Posted by purplemary54 on April 16, 2018

I watched the HBO documentary on Elvis Presley The Searcher last night (and I highly recommend it; here’s the trailer to whet your appetite).  I had read beforehand an article about Tom Petty’s contribution–a fine interview made all the more melancholy by Petty’s death last October, so I was even more intrigued than I would’ve been anyway.  Both parts covered Elvis’ career in a way that was both familiar and revelatory.  I already knew most of it, but it was such a joy to watch and listen to the interviews with his contemporaries and others analyzing the work itself instead of the garish personal details of his life.  Elvis the man wasn’t ignored, but his personal life was only covered in respect to how it affected him as an artist.  I came away with an even greater dislike of Tom Parker and the damage he did to Elvis’s career.  (Yeah, yeah.  Without Parker, Elvis might not have become an international superstar so quickly, but those godawful movies in the 60s and all the ways he stifled his recording & touring were just too fucking heinous for words.)  But I was also struck by, as I always am, by what an amazing performer and singer Elvis was.  Watching the old footage of him, even the 70s jumpsuit years, showed why he was so phenomenal.  It was kind of heartbreaking

Of course then the closing credits happened.  Tom Petty’s interview for the documentary came just a few months before his unexpected death last year, and as noted in the article I read, it was incredibly insightful and one of the final ones recorded.  As a fellow Southerner and artist, I think Petty got Elvis in a way others interviewed didn’t; he understood where Elvis came from far more intimately than a lot of scholars and critics ever could no matter how much research they might do.  But that was just kind of melancholy, like I said earlier.  What killed me, made me cry out loud, was the tacit dedication the filmmakers made to Petty over the closing credits.

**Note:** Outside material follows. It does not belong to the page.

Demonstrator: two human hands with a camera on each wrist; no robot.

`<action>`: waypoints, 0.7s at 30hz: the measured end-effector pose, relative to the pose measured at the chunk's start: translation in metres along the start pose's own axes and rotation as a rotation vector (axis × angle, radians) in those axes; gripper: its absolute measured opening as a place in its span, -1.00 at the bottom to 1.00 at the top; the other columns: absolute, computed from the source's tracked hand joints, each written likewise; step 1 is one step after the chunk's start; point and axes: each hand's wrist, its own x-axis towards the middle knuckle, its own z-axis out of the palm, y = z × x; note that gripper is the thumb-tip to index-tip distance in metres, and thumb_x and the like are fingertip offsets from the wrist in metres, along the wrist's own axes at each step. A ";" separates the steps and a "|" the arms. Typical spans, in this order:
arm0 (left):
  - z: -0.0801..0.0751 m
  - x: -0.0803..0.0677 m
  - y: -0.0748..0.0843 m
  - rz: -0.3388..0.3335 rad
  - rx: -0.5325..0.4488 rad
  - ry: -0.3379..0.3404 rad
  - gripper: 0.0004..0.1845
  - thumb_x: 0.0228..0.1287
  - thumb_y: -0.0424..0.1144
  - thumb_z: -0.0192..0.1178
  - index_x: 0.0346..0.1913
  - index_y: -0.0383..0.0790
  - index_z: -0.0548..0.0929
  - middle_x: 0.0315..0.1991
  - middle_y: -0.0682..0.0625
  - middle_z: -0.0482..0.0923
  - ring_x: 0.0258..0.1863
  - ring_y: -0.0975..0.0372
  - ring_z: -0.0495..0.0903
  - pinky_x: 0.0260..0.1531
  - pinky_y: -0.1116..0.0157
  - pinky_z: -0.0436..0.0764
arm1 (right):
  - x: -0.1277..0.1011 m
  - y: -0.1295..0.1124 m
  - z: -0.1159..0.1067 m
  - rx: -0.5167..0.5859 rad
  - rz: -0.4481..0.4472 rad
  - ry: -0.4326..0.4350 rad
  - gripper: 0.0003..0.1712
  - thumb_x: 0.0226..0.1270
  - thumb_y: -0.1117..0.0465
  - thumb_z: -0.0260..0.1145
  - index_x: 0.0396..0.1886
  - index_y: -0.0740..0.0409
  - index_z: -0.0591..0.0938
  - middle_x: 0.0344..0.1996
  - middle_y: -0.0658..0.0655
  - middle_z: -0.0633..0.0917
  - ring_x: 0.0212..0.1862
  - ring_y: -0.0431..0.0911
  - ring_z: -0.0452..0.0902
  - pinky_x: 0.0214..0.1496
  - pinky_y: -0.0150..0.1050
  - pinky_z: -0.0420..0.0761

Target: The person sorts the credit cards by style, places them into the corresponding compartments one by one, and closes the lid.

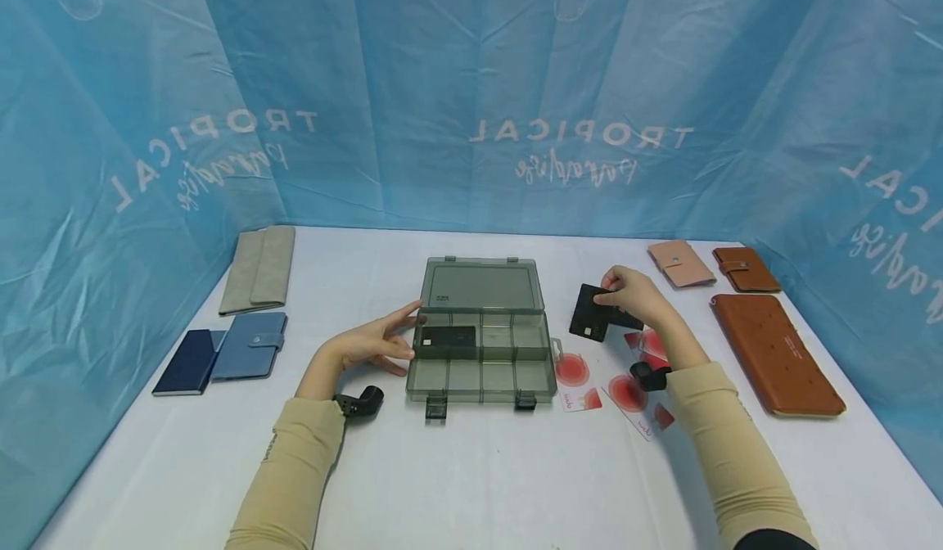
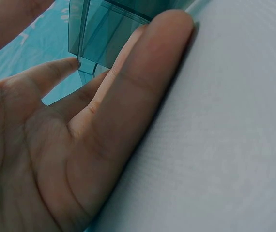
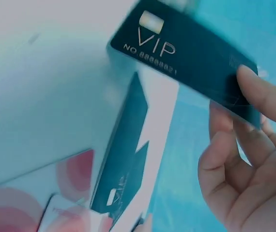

“Wooden Heart” is from G.I. Blues, the first movie Elvis made after being discharged from the army in 1960.  The soundtrack was like that of most of the music from Elvis movies: mostly forgettable with a gem or two tucked in.  The version of “Wooden Heart” in the movie is pretty wooden, too, except for Presley’s irrepressible charisma.  But this gentle cover by Tom Petty & the Heartbreakers is so lovely and quiet; you can genuinely believe the plea for love and compassion he makes.  And I thought I had never heard it before.  When I finished sobbing and pulled myself together, I hit iTunes to see if I could download it.  It was available on the doc’s soundtrack, along with a whole lot of great Elvis and some other fabulous blues & rock used to tell the tale (and considering how many tracks there are, it’s kind of a bargain at $39.99 is you’re looking for a starter Elvis collection).  But looking around the web for more information and something for this post, I found out I already owned Petty’s cover of “Wooden Heart” and had most likely listened to it at some point.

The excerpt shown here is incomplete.